Here's an example of someone speaking at about 200 words per minute with Dragon transcribing, at 100% accuracy, as he goes: https://www.youtube.com/watch?v=bsohqUgjqK0. There are loads of court-reporter training videos available with spoken speeds up to 225 wpm, and they all sound perfectly natural to me. This guy - https://www.youtube.com/watch?v=8gdB_F--S7E - uses a word trainer to demonstrate different speeds. 300 sounds rapid/manic, but 200 is still a little slow to my ears. I'm genuinely curious if 200wpm seems too fast or unsustainable to other people - maybe this is why I hate watching videos and would always prefer to read the article? Everyone always talks too slowly, lol.



> No one talks more than a few seconds at a time at 175 wpm in unprepared speech


I guess I'm a nobody, then?  I do it all the time (though, to be sure, I wouldn't have had a clue what my usual speech rate is before seeing the video examples). I'm just not sure we can consider "telling a story" to be "unprepared speech." I'm not a writer, but I do have a tendency (annoying, I am reliably informed) of always making a story out of everything. I can't say "There was a robbery at the grocery store today" if there's an opportunity for me to say "So I decided to go to the grocery store to get some Italian bread - I'd been craving spaghetti but when I really thought about it turns out what I was actually craving was garlic bread, and it's just not the same on hamburger buns, you know? - and anyway, as I was pulling in to the parking lot I noticed this guy in a beat-up old SUV driving around the far end of the parking lot. But I didn't think anything more of it, figured he was probably waiting for someone to finish shopping, so I went in and..." And I can PROMISE you that whole story (all probably-twenty-minutes of it) is going to be delivered at a speed of at LEAST 175 wpm. Because I already know what happened, and it's been percolating in my mind all day while I wait for someone to tell it to, so I have the delivery all mapped out.

If you walked up to me out of the blue and said, "Hey! Make up a story about a robbery at the grocery store, right now!" yeah, that would take a lot longer and would involve lots of pauses for thought. But none of the authors I know write like that, as far as I know. They pull in bits and bobs of stories, characters, locations, twists from their lives every day and let them simmer until a story starts to coalesce, then they think about that story while they're at work or in the grocery store (getting Italian bread while there's a guy with a gun in his jacket behind them) or waiting at the doctor's office. They chase down motivations and throw out subplots while they're stuck in traffic, they work out a way to really maximize the climactic moment while they're working out at the gym, they wake up from a dream and realize there's a whole new way to approach the ending. And that ending won't fit into the story they're working on right now, but as soon as they finish this book they're going to get started on the next one, and they're really excited for it because they have so many great ideas for it.

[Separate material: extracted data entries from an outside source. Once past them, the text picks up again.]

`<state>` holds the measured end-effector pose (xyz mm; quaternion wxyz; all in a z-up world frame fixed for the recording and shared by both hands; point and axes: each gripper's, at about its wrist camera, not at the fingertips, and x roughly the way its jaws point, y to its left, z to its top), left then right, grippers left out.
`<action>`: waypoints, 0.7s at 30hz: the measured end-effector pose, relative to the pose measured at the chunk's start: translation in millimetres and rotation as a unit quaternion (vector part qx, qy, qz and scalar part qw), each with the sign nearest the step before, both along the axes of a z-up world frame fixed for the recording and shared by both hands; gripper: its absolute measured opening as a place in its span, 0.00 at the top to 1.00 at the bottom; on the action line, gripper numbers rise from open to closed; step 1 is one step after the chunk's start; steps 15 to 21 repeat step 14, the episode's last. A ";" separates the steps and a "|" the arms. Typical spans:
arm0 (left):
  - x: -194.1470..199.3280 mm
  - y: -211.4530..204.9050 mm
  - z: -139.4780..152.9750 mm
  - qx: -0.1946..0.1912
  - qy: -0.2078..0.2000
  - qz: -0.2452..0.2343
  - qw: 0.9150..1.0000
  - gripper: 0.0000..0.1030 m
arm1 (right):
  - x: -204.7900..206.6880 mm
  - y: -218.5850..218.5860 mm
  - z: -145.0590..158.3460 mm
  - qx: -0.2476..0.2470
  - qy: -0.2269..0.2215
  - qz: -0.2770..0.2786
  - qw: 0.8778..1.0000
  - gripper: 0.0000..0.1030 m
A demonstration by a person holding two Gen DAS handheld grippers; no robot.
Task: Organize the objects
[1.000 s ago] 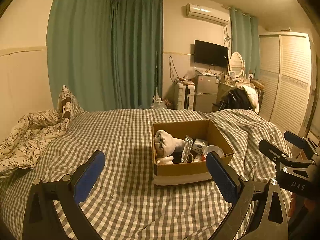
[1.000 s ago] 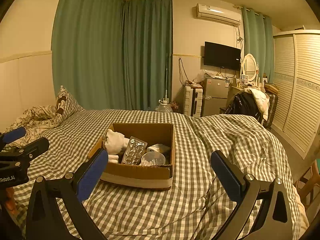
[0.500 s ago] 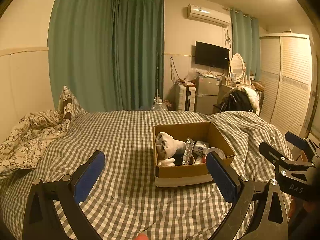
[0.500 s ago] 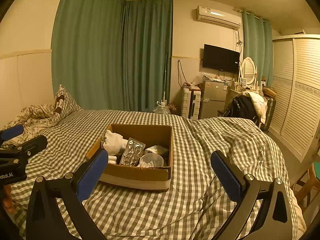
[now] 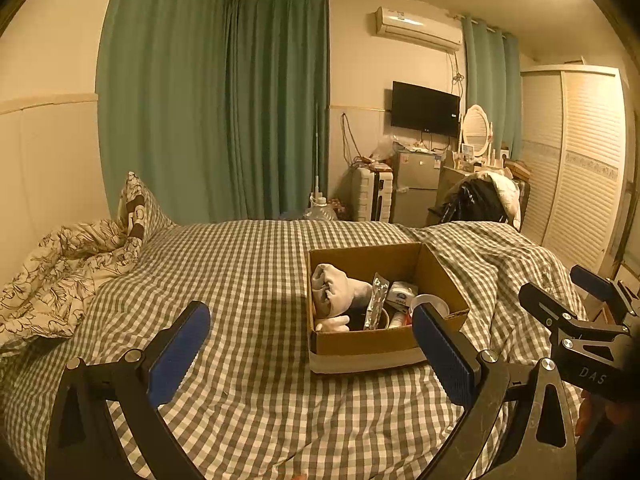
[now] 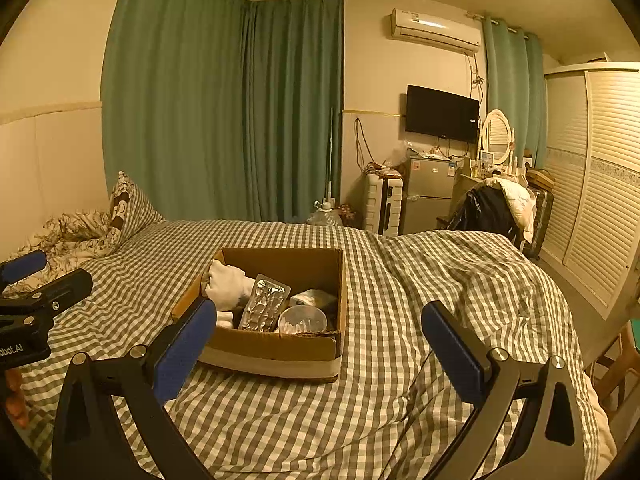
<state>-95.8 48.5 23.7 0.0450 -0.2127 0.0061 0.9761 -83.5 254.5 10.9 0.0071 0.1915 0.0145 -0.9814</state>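
Note:
An open cardboard box (image 5: 360, 344) (image 6: 276, 346) sits on the checked bed. Inside lie a white glove (image 5: 334, 286) (image 6: 228, 284), a silver blister pack (image 5: 377, 300) (image 6: 265, 305), a clear round lid (image 6: 302, 318) and a small white packet (image 5: 402, 292). My left gripper (image 5: 310, 340) is open and empty, held above the bed in front of the box. My right gripper (image 6: 316, 336) is open and empty, held above the bed in front of the box's right half. Each gripper shows at the edge of the other's view.
The checked bedspread (image 6: 420, 280) is rumpled on the right. A crumpled floral duvet (image 5: 60, 264) and a pillow (image 5: 138, 208) lie at the left. Behind the bed stand green curtains, a small fridge (image 6: 428, 192), a chair with clothes (image 6: 496, 208) and a wardrobe (image 6: 600, 184).
Both grippers have drawn back and risen slightly, so the box looks a little farther and lower. Both stay open and empty.

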 end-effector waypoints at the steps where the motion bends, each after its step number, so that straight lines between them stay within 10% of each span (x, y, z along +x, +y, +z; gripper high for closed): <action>1: -0.2 0.3 0.1 0.000 0.000 0.000 1.000 0.00 | 0.2 0.5 -0.3 -0.001 0.001 0.000 1.000 0.00; 21: 1.2 6.7 -5.7 -0.007 -0.007 -0.007 1.000 0.00 | 0.1 4.1 -1.4 -0.006 -0.001 -0.003 1.000 0.00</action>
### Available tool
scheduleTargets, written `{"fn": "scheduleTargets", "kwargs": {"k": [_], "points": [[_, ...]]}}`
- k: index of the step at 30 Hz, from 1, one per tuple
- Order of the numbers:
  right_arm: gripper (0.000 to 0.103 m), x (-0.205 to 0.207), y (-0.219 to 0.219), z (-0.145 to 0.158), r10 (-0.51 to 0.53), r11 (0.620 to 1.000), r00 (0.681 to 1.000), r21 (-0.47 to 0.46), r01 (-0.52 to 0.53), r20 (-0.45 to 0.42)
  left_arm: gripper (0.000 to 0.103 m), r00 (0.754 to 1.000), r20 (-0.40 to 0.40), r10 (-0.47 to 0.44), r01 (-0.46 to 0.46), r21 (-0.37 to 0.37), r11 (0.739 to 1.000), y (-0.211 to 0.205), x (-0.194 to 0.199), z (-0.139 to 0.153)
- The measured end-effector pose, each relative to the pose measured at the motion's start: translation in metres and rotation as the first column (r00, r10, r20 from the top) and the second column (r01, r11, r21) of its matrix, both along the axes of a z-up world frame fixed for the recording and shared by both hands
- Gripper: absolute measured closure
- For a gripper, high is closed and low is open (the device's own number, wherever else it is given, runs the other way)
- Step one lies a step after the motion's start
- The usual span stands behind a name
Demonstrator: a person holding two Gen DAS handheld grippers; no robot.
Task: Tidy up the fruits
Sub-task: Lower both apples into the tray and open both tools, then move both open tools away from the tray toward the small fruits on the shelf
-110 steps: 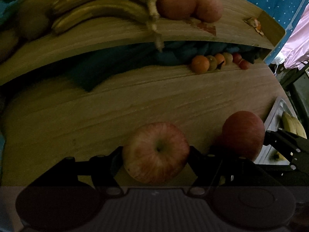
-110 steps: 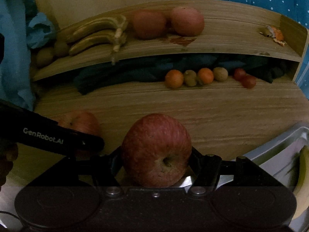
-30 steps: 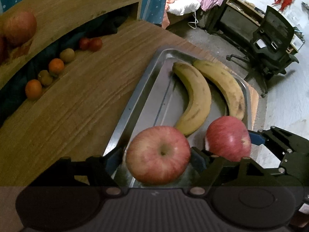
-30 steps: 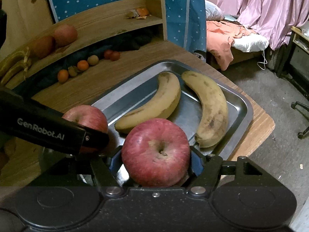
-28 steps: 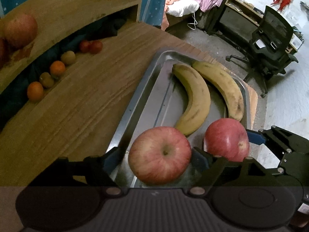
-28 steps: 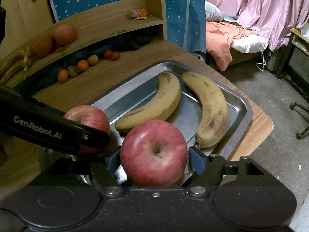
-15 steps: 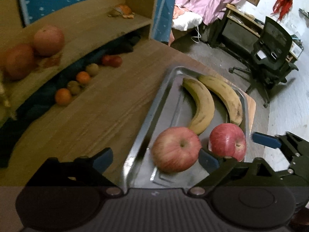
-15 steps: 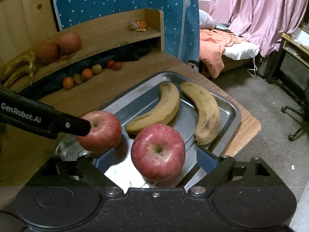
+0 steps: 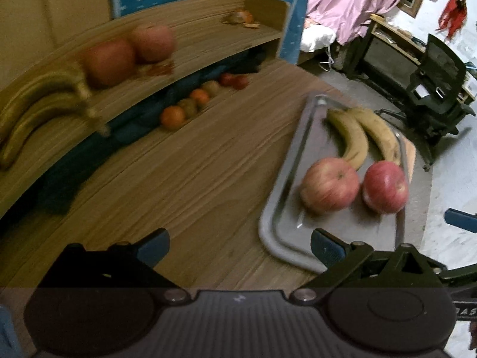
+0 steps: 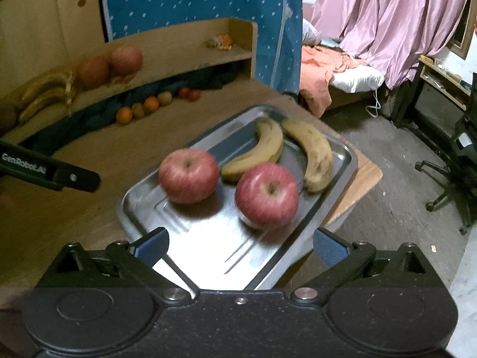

To my knowledge, I've never met an author who sits down with a completely blank mind to start writing a novel. I'm sure they exist, though! Just because I've never done it, and don't personally know of anyone who does, doesn't mean there aren't plenty of people who do. And that's totally fine. It "neither breaks my leg nor picks my pocket" if they DO exist, just as it doesn't harm anyone here if someone did or didn't write five 80K novels in a week. (Though I would hope everyone has the sense to know they don't have to follow suit - like, just because Diana Nyad swam from the Bahamas to Florida, let's not all go jump into the ocean to save airfare as we head off for our tropical island vacation, lol.)

Has OP said who this author is, or where s/he heard/read about this feat? I'd be interested in getting some info from the horse's mouth instead of all the hypotheticals and speculation. Google isn't terribly helpful.


----------



## SerenityEditing (May 3, 2016)

RedFoxUF said:


> Here is my guess: This 'writer' is a scammer trying to explain why they've published 80 books in 90 days (the last scammer profile I looked at on Amazon was doing about that). It's a psy op.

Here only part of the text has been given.